Отупевший, почти теряющий сознание, Гольдстейн продолжал идти вперед. Уилсон был ношей, от которой нельзя освободиться. Гольдстейн был прикован к нему страхом, которого сам не понимал. Если он бросит его, если не донесет до места, тогда, он это знал, случится что-то страшное. Сердце. Сердце умрет... Он терял нить рассуждений. Они несут его, и он не должен умереть. Уилсон не умер, хотя его живот распорот, хотя он истек кровью и корчится в железных тисках лихорадки, хотя и перенес все муки, причиняемые грубыми носилками и неровной местностью. Они по-прежнему несут его. В этом есть какой-то глубокий смысл, и Гольдстейн тщетно пытался докопаться до него; работа его мозга напоминала бег опоздавшего на поезд человека, тщетно пытающегося его догнать.

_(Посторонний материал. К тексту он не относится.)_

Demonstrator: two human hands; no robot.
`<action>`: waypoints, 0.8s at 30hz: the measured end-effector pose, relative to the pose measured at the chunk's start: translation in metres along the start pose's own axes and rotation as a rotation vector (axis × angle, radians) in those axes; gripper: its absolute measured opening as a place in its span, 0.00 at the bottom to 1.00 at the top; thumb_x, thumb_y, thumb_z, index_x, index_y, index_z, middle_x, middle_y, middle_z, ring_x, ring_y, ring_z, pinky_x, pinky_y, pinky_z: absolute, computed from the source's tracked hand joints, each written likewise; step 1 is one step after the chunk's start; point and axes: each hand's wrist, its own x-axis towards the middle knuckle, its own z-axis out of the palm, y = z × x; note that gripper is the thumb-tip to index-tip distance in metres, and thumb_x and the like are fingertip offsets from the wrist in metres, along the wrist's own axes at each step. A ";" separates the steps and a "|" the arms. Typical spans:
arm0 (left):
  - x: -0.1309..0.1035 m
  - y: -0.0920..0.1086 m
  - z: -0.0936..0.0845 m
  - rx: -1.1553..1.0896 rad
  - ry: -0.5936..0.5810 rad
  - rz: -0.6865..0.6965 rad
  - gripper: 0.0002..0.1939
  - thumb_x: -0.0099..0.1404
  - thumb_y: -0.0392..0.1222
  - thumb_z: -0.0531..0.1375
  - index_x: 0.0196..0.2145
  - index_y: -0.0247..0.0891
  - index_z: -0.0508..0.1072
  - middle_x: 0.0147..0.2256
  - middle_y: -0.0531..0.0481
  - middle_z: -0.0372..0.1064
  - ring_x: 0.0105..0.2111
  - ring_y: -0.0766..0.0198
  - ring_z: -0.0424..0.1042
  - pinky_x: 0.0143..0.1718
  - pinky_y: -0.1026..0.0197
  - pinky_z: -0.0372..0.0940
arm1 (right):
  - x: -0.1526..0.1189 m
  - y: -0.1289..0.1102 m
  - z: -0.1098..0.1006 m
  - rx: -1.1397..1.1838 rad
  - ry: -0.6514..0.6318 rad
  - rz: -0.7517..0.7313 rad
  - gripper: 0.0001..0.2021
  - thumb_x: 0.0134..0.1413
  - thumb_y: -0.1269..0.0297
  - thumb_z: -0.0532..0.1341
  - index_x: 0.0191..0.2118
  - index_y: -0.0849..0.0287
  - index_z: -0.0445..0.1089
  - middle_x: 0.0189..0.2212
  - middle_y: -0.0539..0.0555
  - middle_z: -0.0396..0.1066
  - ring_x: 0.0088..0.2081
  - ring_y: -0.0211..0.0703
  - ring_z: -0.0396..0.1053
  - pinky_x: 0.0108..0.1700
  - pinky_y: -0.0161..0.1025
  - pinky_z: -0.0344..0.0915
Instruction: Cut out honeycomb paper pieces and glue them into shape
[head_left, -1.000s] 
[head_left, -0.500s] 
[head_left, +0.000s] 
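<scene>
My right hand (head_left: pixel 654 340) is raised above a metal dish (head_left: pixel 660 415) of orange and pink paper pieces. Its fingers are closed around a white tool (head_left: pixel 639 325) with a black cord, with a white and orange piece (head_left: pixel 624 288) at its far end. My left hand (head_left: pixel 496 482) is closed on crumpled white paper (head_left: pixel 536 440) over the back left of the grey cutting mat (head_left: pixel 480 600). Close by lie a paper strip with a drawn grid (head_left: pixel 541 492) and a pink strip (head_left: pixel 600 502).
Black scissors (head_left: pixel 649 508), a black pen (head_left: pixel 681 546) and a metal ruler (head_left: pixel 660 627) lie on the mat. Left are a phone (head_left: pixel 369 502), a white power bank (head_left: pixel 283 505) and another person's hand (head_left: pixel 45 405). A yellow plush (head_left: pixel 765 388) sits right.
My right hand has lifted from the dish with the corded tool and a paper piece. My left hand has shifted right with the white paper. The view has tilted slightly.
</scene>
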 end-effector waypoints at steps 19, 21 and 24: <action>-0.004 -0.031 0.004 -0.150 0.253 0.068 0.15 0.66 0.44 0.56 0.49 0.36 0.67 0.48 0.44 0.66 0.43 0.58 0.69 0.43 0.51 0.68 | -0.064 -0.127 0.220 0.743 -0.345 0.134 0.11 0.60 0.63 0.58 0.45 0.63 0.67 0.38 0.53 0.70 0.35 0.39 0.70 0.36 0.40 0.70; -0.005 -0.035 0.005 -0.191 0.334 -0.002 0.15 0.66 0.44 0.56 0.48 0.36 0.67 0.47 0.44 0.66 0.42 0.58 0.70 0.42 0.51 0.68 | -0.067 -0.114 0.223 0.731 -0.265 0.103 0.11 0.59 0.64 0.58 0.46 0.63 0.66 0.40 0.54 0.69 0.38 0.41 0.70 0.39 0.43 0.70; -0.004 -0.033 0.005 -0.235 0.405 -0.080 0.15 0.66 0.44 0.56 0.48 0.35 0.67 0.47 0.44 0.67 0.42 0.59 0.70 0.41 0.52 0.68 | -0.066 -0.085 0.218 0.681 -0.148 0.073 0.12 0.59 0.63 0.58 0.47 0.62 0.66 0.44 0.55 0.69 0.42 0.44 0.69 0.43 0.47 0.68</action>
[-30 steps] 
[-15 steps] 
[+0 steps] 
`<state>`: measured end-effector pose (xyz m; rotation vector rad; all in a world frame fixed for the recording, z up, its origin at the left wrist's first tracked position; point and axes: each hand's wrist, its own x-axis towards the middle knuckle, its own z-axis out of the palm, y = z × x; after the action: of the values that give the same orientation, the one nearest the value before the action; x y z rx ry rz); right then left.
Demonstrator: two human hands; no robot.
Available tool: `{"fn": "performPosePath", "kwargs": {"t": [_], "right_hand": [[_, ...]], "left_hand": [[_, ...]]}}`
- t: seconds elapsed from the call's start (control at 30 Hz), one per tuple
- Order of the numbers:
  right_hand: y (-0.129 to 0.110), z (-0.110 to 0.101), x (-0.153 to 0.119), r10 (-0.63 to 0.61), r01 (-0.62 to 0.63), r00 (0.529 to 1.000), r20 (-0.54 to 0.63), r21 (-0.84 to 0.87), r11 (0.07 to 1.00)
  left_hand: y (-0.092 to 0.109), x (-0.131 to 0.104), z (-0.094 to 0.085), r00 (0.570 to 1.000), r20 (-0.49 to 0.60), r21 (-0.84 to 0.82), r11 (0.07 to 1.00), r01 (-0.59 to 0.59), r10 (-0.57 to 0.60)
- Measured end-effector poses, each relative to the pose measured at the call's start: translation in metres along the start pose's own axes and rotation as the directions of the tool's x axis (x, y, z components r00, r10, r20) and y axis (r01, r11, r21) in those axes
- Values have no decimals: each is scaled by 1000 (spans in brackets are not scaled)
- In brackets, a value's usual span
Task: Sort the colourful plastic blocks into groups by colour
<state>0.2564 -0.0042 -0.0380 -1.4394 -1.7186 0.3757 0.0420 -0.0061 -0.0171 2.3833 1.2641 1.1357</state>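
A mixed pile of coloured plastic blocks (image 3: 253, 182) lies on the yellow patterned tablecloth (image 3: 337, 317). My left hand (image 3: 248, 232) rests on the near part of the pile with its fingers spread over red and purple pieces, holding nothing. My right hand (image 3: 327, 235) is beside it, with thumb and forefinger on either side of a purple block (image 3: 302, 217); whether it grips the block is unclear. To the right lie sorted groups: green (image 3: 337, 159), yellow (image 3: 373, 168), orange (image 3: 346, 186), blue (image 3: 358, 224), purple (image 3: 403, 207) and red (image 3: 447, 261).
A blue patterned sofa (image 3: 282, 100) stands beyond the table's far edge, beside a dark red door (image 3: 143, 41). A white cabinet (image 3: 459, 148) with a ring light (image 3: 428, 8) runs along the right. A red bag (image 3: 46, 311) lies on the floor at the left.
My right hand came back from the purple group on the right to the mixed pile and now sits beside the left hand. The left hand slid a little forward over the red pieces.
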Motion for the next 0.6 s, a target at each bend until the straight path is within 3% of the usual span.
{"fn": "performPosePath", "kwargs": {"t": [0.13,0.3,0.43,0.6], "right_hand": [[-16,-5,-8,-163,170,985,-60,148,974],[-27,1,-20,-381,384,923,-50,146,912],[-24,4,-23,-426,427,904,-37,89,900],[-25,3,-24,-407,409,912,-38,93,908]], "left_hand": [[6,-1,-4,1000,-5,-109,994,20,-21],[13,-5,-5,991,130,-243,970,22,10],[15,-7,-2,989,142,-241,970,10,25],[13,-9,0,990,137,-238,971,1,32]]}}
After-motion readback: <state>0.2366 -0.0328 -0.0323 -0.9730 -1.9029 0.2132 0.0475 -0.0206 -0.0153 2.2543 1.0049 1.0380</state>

— Я люблю работать. Я не какой-нибудь халтурщик, — бормотал Уилсон. — Если тебе дали работу, так сделай ее как надо. Вот как я считаю. — Воздух снова с бульканьем вырывался из его рта. — Браун и Стэнли. Браун и Стэнли наложили в штаны. — Он слабо хихикнул. — Малютка Мэй, когда была маленькой, всегда пачкала свои штаны. — В его затуманенном сознании всплыло воспоминание о дочке, когда она была маленькой. — Маленький дьяволенок. Когда ей было два года, она любила оправляться за дверью или в чулане. Проклятие, наступишь и испачкаешься! — Он рассмеялся, но смех больше походил на слабый хрип. На мгновение он ясно вспомнил, с каким смешанным чувством умиления и раздражения натыкался на ее следы. — Вот чертовка, Алиса будет сердиться. (Алиса рассердилась, когда он пришел навестить ее в больницу, рассердилась и тогда, когда он заболел.) Я всегда говорил, что от триппера не умирают. Да и что может сделать триппер? Я подхватывал его пять раз, ну и что? — Он напрягся и прокричал, словно с кем-то споря: — Только дайте мне немного пиридина... или как вы его там называете! — Изловчившись, он почти приподнялся на локте. — Если эта проклятая рана откроется, мне, может, и не нужна будет операция. Очищусь от всякой дряни. — Затуманенным взором он смотрел, как кровь из его рта попадает на прорезиненную ткань носилок. Его стало тошнить, кровь казалась ему чужой, тем не менее, увидев ее, он содрогнулся. — Как ты считаешь, Риджес, очистит меня это? — Но они не слышали его, и он продолжал смотреть, как кровь капала изо рта. Затем с угрюмым видом улегся на носилки. — Я умру... — тихо сказал он. Его тело содрогнулось от страха смерти и инстинктивного сопротивления ей. Он почувствовал вкус крови во рту, и его затрясло.